◆ **Data supplied**:
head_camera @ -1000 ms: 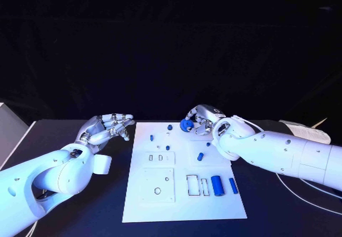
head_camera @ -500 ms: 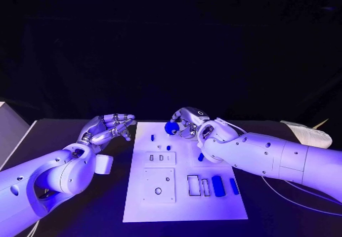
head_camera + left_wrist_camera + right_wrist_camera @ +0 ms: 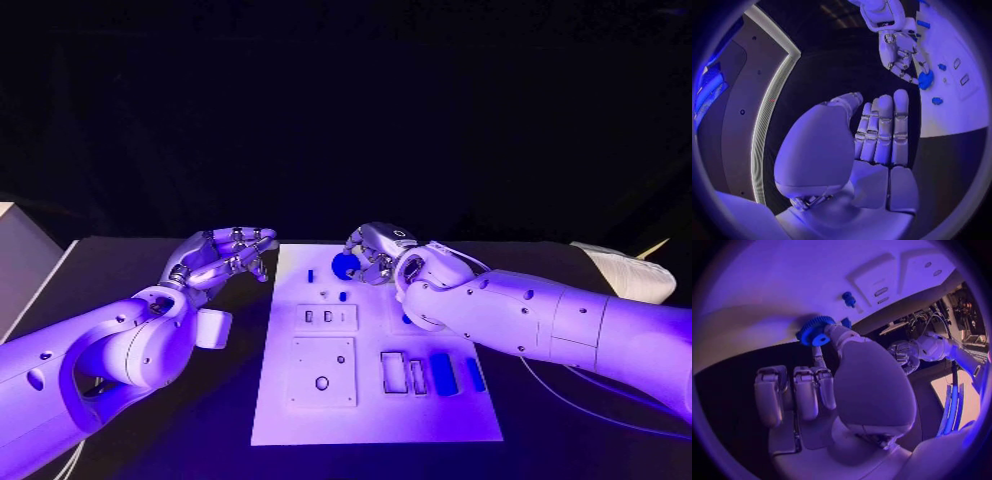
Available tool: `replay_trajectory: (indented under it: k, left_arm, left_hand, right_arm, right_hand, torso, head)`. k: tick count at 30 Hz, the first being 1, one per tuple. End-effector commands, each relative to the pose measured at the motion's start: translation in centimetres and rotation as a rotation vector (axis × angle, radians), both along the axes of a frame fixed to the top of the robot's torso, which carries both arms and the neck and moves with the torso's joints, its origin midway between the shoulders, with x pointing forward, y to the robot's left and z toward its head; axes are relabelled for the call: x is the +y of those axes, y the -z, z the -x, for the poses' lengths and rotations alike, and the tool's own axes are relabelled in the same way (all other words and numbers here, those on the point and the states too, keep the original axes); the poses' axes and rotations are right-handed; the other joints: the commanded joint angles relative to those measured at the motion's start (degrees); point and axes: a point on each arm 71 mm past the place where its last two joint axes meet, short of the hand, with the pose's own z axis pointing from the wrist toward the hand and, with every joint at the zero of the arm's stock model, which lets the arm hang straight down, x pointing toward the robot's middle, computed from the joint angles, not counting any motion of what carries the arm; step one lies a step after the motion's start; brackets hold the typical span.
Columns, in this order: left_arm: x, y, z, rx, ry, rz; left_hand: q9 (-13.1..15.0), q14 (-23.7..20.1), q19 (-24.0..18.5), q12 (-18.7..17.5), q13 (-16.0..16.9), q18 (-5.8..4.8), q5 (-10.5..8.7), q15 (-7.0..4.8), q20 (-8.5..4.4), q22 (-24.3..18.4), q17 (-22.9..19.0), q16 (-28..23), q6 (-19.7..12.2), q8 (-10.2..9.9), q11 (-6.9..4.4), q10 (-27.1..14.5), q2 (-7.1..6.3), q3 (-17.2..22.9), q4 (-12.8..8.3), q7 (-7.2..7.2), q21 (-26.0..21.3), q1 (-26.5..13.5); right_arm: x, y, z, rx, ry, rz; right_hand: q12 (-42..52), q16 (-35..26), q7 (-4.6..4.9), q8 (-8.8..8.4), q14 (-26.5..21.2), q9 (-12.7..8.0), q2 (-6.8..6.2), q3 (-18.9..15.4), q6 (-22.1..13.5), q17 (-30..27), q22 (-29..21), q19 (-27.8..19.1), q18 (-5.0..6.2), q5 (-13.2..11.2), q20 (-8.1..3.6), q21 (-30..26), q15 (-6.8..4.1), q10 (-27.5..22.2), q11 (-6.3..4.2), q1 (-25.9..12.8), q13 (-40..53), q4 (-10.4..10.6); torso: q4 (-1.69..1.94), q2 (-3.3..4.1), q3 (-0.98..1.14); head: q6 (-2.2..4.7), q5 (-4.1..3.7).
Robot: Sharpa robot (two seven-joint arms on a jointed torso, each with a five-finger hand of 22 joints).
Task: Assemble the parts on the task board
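Gear [image 3: 346, 265], blue and toothed with a hole through its middle, sits pinched at the fingertips of the right hand [image 3: 378, 252], over the far edge of the white board [image 3: 375, 420]. From the right wrist camera the gear [image 3: 815, 331] shows at the hand's [image 3: 848, 370] tips, held between the thumb and a finger while the other fingers lie curled near the palm. Seen from the head, the gear is at about 8 o'clock from the middle of that hand, on the side facing the left hand [image 3: 221, 256].

The left hand hovers off the board's far left corner, holding nothing, its fingers [image 3: 882, 130] lying side by side and bent slightly inward, the thumb a little apart from them. The left wrist camera also catches the right hand [image 3: 901, 52] with the gear [image 3: 926, 80] at its tips, above the board [image 3: 954, 115].

On the board, small blue pegs [image 3: 342, 295] stand near the far end, at about 6 o'clock from the gear. Nearer the robot, two long blue pieces [image 3: 443, 373] lie side by side to the right of rectangular slots [image 3: 391, 371]. A square block [image 3: 322, 372] with an oval hole sits at the near left.
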Motion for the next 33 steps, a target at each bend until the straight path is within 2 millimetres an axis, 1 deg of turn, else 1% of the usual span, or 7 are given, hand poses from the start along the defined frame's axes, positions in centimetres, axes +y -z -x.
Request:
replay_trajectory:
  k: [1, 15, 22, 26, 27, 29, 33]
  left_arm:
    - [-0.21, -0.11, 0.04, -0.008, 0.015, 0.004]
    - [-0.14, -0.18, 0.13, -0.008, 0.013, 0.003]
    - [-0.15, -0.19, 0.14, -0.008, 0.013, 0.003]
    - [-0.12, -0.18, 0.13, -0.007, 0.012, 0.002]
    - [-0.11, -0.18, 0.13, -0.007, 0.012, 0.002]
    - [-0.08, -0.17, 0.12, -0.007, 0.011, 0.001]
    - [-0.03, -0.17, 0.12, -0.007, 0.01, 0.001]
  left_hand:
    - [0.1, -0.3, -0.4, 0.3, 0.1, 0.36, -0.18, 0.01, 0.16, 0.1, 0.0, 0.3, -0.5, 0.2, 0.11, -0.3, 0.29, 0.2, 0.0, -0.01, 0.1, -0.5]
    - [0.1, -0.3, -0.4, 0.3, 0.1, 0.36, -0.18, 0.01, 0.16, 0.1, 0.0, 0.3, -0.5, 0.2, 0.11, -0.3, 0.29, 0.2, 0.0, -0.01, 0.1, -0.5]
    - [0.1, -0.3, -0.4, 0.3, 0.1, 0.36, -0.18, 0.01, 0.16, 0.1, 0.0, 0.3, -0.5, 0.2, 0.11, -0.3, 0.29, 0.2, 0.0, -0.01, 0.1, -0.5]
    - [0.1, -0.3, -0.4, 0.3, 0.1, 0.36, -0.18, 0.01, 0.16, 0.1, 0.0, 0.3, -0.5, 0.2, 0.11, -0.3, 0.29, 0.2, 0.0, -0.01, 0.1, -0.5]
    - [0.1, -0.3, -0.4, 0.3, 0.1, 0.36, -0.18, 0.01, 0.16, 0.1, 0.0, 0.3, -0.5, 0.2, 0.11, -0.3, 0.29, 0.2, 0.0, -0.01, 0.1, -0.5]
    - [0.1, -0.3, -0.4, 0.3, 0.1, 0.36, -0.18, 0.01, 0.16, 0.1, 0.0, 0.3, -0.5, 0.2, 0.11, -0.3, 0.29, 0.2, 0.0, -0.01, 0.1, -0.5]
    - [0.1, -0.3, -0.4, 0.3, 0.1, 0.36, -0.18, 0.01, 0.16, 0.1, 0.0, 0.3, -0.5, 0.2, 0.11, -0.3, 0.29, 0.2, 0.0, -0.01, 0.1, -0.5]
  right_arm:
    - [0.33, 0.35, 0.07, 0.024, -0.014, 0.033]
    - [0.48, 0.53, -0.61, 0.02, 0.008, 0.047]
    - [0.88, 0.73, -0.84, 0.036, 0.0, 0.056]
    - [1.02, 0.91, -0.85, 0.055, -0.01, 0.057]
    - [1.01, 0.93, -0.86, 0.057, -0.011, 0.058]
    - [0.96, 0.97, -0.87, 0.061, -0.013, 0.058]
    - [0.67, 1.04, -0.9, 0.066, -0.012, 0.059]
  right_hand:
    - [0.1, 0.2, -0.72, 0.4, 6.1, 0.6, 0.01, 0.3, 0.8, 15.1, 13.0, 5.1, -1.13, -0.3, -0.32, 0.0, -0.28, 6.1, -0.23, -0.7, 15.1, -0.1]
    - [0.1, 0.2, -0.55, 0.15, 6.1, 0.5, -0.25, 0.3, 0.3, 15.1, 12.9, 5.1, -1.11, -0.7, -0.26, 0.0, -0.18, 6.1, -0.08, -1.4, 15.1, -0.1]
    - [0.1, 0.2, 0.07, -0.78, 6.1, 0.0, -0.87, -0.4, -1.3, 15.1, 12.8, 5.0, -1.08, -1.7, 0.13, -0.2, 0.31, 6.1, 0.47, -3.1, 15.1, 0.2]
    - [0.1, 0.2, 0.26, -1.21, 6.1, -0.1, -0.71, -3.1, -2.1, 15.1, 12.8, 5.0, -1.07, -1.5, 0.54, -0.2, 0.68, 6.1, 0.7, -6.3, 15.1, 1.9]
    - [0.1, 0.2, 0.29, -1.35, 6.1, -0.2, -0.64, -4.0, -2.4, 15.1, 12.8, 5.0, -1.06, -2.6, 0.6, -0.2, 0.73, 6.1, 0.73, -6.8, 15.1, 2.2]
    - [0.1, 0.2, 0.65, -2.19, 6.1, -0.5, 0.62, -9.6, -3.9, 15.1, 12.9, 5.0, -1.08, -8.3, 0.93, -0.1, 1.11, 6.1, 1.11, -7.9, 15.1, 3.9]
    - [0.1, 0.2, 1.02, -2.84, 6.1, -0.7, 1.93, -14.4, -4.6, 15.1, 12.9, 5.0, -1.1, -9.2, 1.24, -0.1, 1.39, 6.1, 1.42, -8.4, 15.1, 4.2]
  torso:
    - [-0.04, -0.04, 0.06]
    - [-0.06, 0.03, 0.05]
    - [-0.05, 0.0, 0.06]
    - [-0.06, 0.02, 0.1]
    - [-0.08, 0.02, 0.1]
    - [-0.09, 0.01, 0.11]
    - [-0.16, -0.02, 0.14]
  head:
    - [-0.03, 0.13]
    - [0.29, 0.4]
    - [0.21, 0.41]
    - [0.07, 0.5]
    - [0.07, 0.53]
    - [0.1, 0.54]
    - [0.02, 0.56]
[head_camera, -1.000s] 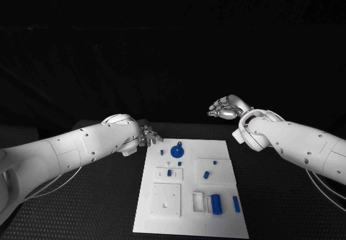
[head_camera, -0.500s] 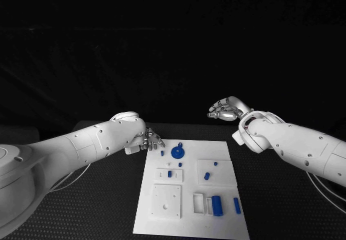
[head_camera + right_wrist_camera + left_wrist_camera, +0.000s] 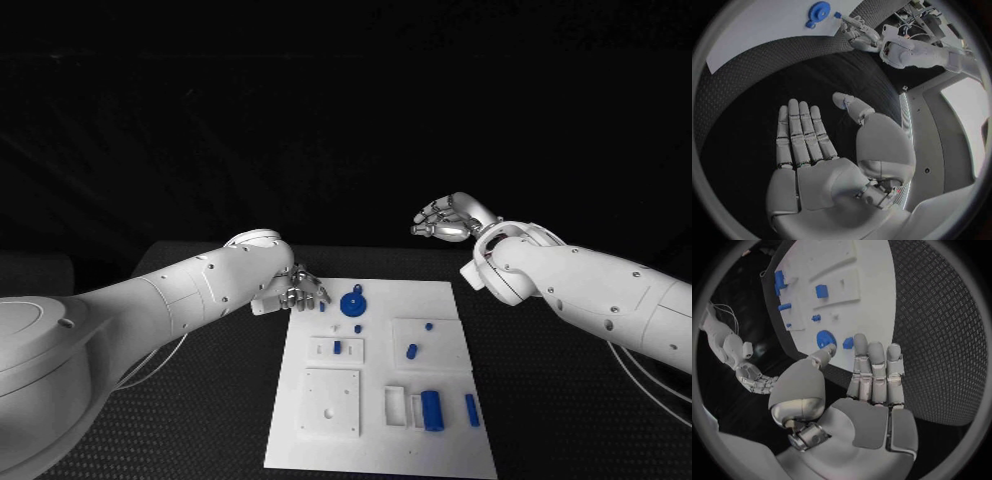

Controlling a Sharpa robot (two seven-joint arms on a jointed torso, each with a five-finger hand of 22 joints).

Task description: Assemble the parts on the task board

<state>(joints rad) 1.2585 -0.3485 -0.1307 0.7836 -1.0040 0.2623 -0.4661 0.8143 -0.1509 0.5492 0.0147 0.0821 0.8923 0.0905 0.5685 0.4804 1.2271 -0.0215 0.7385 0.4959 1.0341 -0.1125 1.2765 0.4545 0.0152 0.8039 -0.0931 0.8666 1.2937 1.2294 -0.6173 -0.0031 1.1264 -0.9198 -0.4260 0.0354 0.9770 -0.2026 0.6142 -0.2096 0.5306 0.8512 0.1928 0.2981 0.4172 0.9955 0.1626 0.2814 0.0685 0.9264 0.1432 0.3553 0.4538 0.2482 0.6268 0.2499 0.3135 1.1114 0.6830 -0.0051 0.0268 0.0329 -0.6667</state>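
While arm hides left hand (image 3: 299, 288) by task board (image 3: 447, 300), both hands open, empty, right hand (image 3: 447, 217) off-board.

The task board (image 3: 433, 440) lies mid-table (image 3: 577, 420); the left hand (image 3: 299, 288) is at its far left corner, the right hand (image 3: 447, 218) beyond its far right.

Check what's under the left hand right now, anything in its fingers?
Left hand hovers over the task board's far left corner, beside the small blue part and round blue disc. The left wrist view shows fingers straight and empty. The board directly beneath the palm is hidden.
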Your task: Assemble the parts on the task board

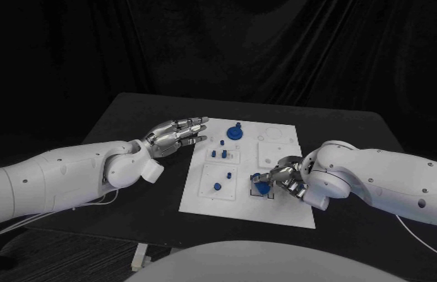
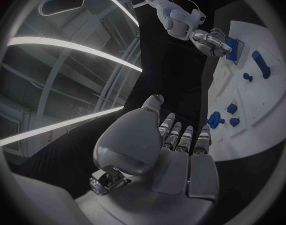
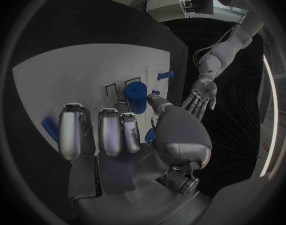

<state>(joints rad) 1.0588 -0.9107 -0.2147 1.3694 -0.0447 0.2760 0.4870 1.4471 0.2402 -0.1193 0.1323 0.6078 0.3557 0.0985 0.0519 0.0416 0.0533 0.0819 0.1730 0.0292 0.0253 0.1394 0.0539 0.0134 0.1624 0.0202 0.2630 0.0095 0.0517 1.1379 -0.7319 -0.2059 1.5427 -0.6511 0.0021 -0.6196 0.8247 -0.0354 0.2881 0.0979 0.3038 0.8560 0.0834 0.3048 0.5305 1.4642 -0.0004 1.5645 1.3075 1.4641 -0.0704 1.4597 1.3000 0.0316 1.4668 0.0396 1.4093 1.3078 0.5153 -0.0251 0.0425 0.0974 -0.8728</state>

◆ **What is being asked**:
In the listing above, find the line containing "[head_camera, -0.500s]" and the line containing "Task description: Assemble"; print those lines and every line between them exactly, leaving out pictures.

◆ **Exercise response**:
[head_camera, -0.500s] 
[head_camera + right_wrist_camera + left_wrist_camera, +0.000s] 

Controlling a Sharpa robot (two seven-joint arms on a jointed torso, each with a five-finger hand of 22 joints).

Task description: Assemble the parts on the task board

Nothing further is needed to complete the exercise.